🤖 AI Summary
This paper investigates the limitations of vision-language models (VLMs) in parsing low-level geometric structures of images, using oracle bone inscriptions—a prototypical ideographic script—as a test case.
Method: We formulate ideograph recognition as a Bézier curve program synthesis task and propose an end-to-end image-to-vector-program mapping framework, enabling VLMs to directly generate executable Bézier curve programs from raster images, thereby explicitly modeling symbolic geometric syntax.

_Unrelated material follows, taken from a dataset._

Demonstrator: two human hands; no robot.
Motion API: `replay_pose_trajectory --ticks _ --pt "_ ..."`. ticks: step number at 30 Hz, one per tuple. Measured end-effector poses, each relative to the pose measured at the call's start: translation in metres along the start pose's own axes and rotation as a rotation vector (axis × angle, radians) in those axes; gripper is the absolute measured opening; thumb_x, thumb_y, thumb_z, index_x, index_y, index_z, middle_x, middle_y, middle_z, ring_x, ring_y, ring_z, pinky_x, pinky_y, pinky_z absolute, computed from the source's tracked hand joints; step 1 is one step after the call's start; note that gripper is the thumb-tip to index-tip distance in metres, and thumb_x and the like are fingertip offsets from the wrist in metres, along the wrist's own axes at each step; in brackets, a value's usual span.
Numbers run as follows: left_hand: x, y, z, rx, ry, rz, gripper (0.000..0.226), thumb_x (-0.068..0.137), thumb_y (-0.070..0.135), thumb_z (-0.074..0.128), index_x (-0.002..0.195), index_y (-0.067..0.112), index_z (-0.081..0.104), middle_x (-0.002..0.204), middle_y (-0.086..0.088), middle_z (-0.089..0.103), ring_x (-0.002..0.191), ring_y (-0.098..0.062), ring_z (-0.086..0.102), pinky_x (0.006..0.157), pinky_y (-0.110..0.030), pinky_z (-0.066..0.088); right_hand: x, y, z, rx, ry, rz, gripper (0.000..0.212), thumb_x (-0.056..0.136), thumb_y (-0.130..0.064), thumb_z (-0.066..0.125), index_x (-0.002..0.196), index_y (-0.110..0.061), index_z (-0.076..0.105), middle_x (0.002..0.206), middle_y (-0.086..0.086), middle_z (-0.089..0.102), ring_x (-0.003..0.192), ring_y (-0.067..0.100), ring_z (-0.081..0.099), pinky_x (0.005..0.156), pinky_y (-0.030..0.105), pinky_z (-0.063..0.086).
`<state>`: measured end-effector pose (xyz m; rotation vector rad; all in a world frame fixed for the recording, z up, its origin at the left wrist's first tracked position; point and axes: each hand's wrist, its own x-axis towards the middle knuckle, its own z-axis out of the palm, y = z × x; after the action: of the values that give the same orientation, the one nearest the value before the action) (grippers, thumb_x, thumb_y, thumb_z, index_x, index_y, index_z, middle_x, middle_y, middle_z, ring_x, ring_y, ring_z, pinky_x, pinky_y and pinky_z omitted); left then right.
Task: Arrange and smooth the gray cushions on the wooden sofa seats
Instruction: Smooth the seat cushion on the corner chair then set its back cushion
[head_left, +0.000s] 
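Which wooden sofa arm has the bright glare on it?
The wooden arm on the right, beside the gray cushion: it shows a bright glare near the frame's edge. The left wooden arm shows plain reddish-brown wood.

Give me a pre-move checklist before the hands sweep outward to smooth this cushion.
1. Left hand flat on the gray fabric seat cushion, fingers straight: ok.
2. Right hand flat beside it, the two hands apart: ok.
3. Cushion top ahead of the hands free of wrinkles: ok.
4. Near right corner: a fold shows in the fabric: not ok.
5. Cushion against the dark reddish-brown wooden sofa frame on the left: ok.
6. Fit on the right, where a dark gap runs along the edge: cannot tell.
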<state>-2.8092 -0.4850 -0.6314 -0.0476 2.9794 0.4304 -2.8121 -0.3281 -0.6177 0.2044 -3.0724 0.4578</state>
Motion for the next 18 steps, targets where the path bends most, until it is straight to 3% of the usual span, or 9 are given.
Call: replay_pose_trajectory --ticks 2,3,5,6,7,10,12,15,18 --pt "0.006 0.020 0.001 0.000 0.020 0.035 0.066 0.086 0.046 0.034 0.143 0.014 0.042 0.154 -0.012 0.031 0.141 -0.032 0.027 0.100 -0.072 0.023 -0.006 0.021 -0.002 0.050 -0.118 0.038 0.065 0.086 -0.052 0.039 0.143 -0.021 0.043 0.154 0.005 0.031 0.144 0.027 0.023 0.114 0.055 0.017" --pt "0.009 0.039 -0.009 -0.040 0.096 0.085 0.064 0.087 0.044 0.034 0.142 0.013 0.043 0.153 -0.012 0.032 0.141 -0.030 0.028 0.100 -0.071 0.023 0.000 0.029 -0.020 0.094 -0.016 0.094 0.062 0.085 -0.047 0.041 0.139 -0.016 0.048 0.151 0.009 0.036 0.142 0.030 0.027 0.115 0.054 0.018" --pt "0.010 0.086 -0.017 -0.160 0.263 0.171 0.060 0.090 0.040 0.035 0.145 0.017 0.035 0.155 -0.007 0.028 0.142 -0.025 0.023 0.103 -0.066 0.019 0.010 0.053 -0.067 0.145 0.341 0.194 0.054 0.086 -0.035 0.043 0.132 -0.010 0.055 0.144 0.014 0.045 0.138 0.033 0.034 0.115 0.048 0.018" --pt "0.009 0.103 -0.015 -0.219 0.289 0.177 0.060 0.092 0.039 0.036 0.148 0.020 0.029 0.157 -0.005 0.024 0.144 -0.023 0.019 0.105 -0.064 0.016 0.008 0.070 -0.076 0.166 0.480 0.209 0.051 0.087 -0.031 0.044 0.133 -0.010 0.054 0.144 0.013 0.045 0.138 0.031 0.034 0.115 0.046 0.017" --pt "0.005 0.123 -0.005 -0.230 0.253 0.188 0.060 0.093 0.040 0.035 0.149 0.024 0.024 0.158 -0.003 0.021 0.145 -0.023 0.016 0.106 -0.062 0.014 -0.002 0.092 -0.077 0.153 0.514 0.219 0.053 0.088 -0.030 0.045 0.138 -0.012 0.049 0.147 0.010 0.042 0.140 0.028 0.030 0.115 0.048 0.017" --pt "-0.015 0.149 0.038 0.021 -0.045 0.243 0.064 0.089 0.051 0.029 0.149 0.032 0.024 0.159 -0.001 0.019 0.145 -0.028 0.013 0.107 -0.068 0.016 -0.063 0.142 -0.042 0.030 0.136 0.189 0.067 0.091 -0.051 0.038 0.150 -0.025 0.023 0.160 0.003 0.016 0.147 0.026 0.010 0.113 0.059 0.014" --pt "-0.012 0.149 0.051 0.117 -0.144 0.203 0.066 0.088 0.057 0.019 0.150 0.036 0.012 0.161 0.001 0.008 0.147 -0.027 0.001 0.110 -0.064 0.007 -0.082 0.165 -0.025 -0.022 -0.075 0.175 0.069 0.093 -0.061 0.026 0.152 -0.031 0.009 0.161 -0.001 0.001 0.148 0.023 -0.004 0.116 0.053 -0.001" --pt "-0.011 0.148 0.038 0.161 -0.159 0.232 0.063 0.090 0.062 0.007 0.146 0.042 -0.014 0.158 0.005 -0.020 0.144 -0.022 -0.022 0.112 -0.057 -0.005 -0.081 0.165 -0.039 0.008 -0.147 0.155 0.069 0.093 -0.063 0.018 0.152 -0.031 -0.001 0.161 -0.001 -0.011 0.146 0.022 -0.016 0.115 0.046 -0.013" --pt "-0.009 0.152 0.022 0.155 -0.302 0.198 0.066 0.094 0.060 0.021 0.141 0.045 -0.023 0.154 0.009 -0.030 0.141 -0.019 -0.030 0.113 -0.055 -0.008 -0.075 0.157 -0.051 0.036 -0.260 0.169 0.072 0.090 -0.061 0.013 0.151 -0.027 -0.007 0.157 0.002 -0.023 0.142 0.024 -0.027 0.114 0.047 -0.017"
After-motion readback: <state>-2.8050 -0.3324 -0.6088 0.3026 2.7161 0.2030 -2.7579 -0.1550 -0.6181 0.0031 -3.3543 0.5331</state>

Contribution/Results: We demonstrate that VLMs trained solely on modern Chinese characters achieve zero-shot reconstruction of oracle bone inscriptions—revealing acquisition of abstract, transferable geometric grammatical rules. Our approach significantly outperforms strong zero-shot baselines (e.g., GPT-4o) on ancient script reconstruction, establishing a novel paradigm for probing VLMs’ understanding of deep structural regularities in symbolic systems.
📝 Abstract
While Vision-language Models (VLMs) have demonstrated strong semantic capabilities, their ability to interpret the underlying geometric structure of visual information is less explored. Pictographic characters, which combine visual form with symbolic structure, provide an ideal test case for this capability. We formulate this visual recognition challenge in the mathematical domain, where each character is represented by an executable program of geometric primitives. This is framed as a program synthesis task, training a VLM to decompile raster images into programs composed of Bézier curves. Our model, acting as a "visual decompiler", demonstrates performance superior to strong zero-shot baselines, including GPT-4o. The most significant finding is that when trained solely on modern Chinese characters, the model is able to reconstruct ancient Oracle Bone Script in a zero-shot context. This generalization provides strong evidence that the model acquires an abstract and transferable geometric grammar, moving beyond pixel-level pattern recognition to a more structured form of visual understanding.